§ WORK TO BE COMPLETED: Go to the line with "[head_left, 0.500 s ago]" in the material below and copy from there through the line with "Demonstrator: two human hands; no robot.", exactly. Pictures are not copied.

§ DATA:
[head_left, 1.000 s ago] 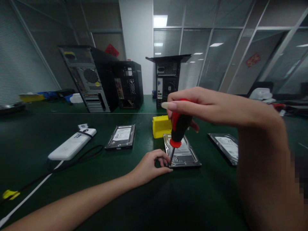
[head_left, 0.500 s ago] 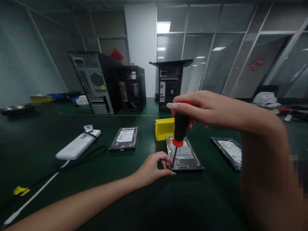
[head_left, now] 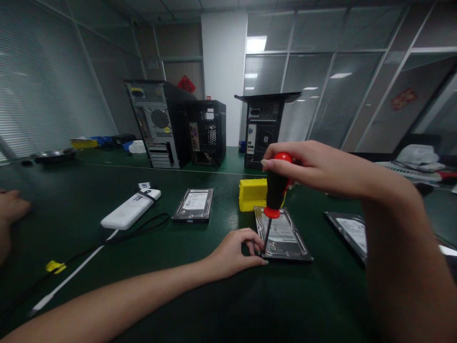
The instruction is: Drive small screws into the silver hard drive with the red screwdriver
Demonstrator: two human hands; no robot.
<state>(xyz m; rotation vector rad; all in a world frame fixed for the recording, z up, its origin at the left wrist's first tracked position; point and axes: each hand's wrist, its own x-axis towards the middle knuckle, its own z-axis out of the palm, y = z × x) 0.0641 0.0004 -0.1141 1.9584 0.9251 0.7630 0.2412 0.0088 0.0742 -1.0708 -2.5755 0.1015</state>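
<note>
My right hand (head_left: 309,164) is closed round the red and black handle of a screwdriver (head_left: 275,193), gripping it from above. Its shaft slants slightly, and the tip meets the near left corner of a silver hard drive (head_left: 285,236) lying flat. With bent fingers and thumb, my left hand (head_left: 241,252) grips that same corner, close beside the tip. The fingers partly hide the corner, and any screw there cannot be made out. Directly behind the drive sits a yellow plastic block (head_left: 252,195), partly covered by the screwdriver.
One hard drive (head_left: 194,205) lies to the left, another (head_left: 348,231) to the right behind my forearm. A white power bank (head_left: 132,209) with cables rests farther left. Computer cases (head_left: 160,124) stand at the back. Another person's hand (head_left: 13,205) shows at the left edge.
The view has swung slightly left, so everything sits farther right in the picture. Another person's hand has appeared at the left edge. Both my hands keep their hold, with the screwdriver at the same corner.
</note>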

§ SOLUTION FOR THIS TASK:
[head_left, 0.500 s ago] 
[head_left, now] 
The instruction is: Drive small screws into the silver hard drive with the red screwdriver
Demonstrator: two human hands; no robot.

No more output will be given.